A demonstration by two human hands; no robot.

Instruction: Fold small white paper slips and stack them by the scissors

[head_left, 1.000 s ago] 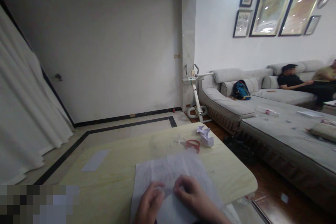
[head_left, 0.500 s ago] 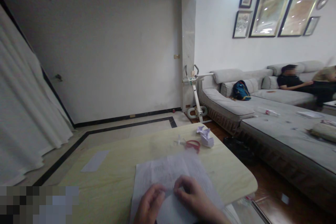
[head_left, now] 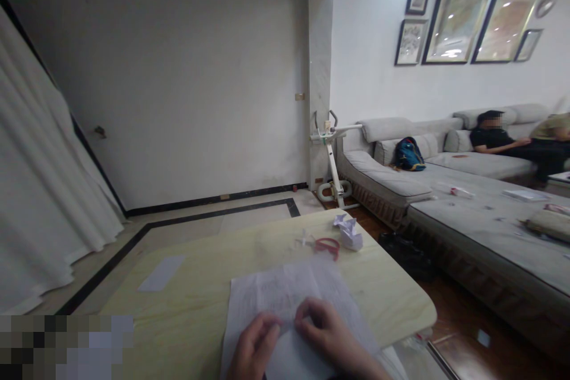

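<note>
A plain white piece of paper (head_left: 294,359) lies between my hands, its lower part running out of the picture. My left hand (head_left: 256,344) has thumb and fingers pressed together at its upper left edge. Curled fingers of my right hand (head_left: 327,329) pinch it at the upper right. Beneath both hands a larger creased sheet with faint print (head_left: 285,285) is spread over the pale wooden table (head_left: 196,314). Red-handled scissors (head_left: 327,246) rest just beyond that sheet.
Crumpled paper (head_left: 351,234) sits by the table's far right edge, and a white paper strip (head_left: 161,273) lies on the left. To the right stands a long grey sofa (head_left: 485,231) with a blue backpack (head_left: 408,154) and seated people. An exercise machine (head_left: 333,160) stands behind the table.
</note>
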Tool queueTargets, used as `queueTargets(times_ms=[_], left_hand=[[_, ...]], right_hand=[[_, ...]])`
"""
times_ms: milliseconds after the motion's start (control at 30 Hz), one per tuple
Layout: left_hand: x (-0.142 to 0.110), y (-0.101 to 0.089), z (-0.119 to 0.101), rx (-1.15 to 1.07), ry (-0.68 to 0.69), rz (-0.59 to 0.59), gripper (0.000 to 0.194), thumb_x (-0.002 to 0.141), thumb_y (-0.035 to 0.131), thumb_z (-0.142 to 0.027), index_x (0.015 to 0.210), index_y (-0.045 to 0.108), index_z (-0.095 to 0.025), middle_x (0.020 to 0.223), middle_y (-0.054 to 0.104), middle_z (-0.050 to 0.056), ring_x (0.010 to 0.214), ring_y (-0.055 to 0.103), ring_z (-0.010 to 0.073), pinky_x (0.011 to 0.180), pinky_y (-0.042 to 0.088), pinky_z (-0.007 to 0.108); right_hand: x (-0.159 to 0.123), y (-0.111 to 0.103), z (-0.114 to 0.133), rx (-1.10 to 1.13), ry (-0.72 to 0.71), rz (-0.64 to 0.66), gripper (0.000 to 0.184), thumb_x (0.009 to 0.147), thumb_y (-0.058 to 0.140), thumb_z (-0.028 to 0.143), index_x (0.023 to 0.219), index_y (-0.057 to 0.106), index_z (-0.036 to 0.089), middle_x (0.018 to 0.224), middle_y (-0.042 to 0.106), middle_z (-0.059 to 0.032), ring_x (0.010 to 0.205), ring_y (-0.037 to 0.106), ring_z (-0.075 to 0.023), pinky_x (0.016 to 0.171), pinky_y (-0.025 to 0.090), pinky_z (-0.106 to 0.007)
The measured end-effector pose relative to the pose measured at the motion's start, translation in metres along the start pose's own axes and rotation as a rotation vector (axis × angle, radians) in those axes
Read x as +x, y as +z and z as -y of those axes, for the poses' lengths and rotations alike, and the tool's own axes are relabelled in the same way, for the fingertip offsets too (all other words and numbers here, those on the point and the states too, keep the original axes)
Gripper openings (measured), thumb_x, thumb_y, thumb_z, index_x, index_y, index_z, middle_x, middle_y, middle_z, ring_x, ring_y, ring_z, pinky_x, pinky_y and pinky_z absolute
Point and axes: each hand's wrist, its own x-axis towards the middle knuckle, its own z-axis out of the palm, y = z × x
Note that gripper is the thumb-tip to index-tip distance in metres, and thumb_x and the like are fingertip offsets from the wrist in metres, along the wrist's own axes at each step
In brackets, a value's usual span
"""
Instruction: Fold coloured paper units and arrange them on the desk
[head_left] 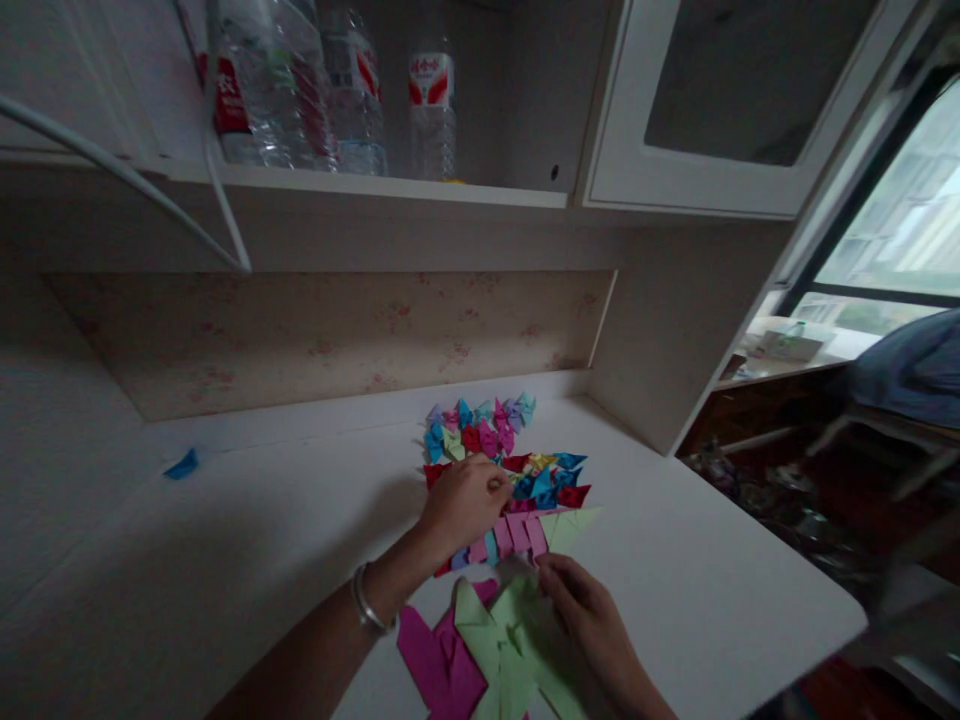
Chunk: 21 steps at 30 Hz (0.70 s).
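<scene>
My left hand (463,507), with a silver bracelet at its wrist, is over the rows of small folded paper pieces, fingers curled closed; what they grip is hidden. My right hand (585,605) makes a pinch at the near edge of a row of pink folded papers (517,535); what is between its fingertips is too small to name. A pale green pointed folded paper (570,527) ends that row on the right. Behind lie red, blue and yellow folded pieces (544,485) and a multicoloured group (484,425). Nearest me are larger light green (510,640) and magenta (442,660) folded papers.
A blue paper scrap (182,464) lies at the left on the white desk (315,490). Plastic bottles (433,110) stand on the shelf above, with a bent white rod (135,180) hanging in front. The desk's right edge borders a dim floor area with scattered items.
</scene>
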Motion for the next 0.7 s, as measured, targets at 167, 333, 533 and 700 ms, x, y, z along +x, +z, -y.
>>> queueTargets(times_ms=[167, 333, 533, 700], left_hand=[[0.056, 0.064, -0.034, 0.030, -0.018, 0.073, 0.028, 0.086, 0.046, -0.026, 0.082, 0.074, -0.020, 0.088, 0.070, 0.006, 0.079, 0.064, 0.0161, 0.070, 0.045, 0.023], [0.104, 0.110, -0.054, 0.060, -0.054, 0.119, 0.026, 0.083, 0.049, -0.020, 0.089, 0.073, -0.017, 0.098, 0.070, 0.012, 0.092, 0.065, 0.0212, 0.076, 0.048, 0.027], [0.135, 0.139, -0.061, 0.097, -0.093, 0.175, 0.027, 0.083, 0.048, -0.015, 0.099, 0.070, -0.012, 0.103, 0.069, 0.017, 0.098, 0.065, 0.0254, 0.077, 0.050, 0.030], [0.144, 0.156, -0.063, 0.116, -0.124, 0.203, 0.027, 0.082, 0.050, -0.013, 0.101, 0.069, -0.010, 0.101, 0.070, 0.020, 0.101, 0.064, 0.0269, 0.080, 0.050, 0.031]], right_hand=[[-0.010, -0.015, -0.020, -0.046, -0.005, -0.078, 0.035, 0.081, 0.058, 0.049, 0.090, 0.069, 0.017, 0.085, 0.069, -0.0051, 0.082, 0.060, -0.0215, 0.071, 0.045, -0.026], [-0.005, -0.011, -0.020, -0.099, -0.015, -0.044, 0.037, 0.084, 0.053, 0.050, 0.092, 0.069, 0.018, 0.083, 0.071, -0.0053, 0.079, 0.061, -0.0221, 0.070, 0.045, -0.027], [-0.001, -0.005, -0.015, -0.184, -0.019, 0.008, 0.038, 0.085, 0.050, 0.050, 0.087, 0.070, 0.017, 0.080, 0.071, -0.0060, 0.076, 0.062, -0.0224, 0.067, 0.045, -0.026], [0.000, 0.001, -0.008, -0.183, -0.033, 0.053, 0.039, 0.086, 0.048, 0.047, 0.091, 0.070, 0.015, 0.083, 0.072, -0.0078, 0.079, 0.063, -0.0234, 0.069, 0.046, -0.027]])
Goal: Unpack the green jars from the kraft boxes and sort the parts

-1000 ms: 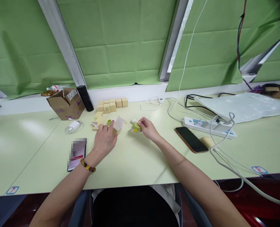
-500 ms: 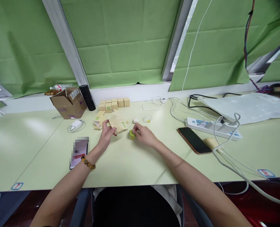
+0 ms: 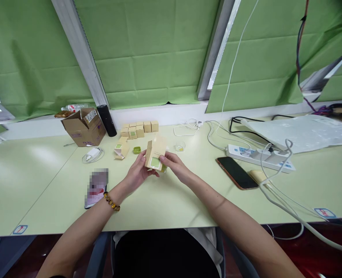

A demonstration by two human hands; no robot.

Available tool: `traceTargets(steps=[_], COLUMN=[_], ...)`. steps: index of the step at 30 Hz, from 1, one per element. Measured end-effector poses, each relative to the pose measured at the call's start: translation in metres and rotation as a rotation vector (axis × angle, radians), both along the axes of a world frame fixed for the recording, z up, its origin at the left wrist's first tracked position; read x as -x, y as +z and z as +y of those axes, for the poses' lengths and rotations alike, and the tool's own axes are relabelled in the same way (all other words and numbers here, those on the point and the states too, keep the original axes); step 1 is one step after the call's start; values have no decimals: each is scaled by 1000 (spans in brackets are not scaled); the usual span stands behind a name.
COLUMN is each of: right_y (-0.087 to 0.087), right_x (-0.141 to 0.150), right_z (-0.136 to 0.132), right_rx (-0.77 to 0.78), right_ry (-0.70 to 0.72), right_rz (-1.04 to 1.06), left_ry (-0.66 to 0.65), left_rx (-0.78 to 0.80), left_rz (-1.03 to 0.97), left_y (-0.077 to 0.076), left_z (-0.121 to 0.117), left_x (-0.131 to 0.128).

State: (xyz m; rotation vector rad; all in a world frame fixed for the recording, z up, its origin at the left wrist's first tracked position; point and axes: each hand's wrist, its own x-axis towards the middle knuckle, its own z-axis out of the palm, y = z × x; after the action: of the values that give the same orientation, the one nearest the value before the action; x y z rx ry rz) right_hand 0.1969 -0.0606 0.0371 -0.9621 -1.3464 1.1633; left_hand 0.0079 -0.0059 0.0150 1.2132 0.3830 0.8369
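Center of the frame, both hands, left (image 3: 139, 170) and right (image 3: 175, 165), meet with fingers curled closed around an open carton (image 3: 155, 154); its green label's writing is unreadable.

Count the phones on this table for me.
2: a phone just left of the beaded bracelet, and a black-screened phone on the near side of the power strip. No others show.

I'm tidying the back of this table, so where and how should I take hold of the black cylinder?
Probably around its upper half, coming from the front right: the black cylinder is tall and slim, and the open cardboard box crowds its left side.
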Motion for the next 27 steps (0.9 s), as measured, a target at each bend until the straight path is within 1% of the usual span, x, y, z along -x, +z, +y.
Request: traceTargets(steps=[3,6,9,12,15,21,27], right_y=[2,0,-7,-13,-17,-19,-20], right_x=[0,-3,-3,-1,1,1,3], right_z=[0,3,7,9,10,9,10], right_rx=[-15,-44,-54,-62,-71,-68,-86], right_ry=[-80,-151,-193,-223,-241,-256,-275], right_rz=[35,38,-3,-56,-75,-116,-132], left_ry=[90,131,178,240,249,211,261], left_rx=[-48,-214,-374,-452,-465,-409,-330], left_rz=[10,48,107,167,181,95,48], left_y=[-4,-6,-9,-12,-15,-19,-22], left_z=[1,-2,-8,-13,-14,-14,-13], left_x=[0,3,5,3,2,2,-2])
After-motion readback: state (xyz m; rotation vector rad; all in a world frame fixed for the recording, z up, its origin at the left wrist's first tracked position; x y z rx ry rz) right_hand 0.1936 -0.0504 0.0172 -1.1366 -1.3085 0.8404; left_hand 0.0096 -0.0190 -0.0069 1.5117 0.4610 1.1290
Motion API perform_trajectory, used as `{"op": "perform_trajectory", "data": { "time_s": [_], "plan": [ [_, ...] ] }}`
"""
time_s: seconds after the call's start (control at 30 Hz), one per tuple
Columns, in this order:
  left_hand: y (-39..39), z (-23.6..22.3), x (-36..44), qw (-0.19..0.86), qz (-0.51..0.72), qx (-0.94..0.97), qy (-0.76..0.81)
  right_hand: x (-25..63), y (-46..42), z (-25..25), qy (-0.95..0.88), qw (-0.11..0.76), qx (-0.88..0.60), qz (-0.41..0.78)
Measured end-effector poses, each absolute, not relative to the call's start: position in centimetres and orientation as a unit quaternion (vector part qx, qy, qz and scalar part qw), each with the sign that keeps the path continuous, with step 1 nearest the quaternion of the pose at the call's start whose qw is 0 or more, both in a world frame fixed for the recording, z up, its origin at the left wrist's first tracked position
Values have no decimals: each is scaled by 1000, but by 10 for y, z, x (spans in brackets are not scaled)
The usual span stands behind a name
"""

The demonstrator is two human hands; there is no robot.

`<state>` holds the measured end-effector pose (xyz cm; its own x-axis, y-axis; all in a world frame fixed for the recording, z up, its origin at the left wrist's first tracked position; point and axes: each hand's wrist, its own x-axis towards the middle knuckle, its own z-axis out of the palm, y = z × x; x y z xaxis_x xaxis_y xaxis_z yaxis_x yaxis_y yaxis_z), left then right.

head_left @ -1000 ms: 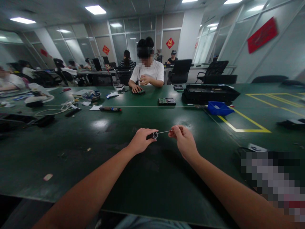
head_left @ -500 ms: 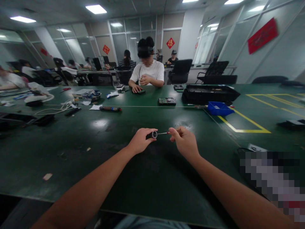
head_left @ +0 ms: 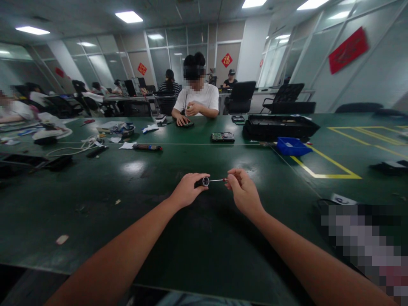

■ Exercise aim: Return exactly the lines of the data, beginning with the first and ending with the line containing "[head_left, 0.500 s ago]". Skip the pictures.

■ Your solution:
A demonstration by two human hands; no robot.

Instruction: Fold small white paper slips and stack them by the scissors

[head_left, 1.000 s ago] 
[head_left, 0.500 s ago] 

The output is finished, and nothing else is needed.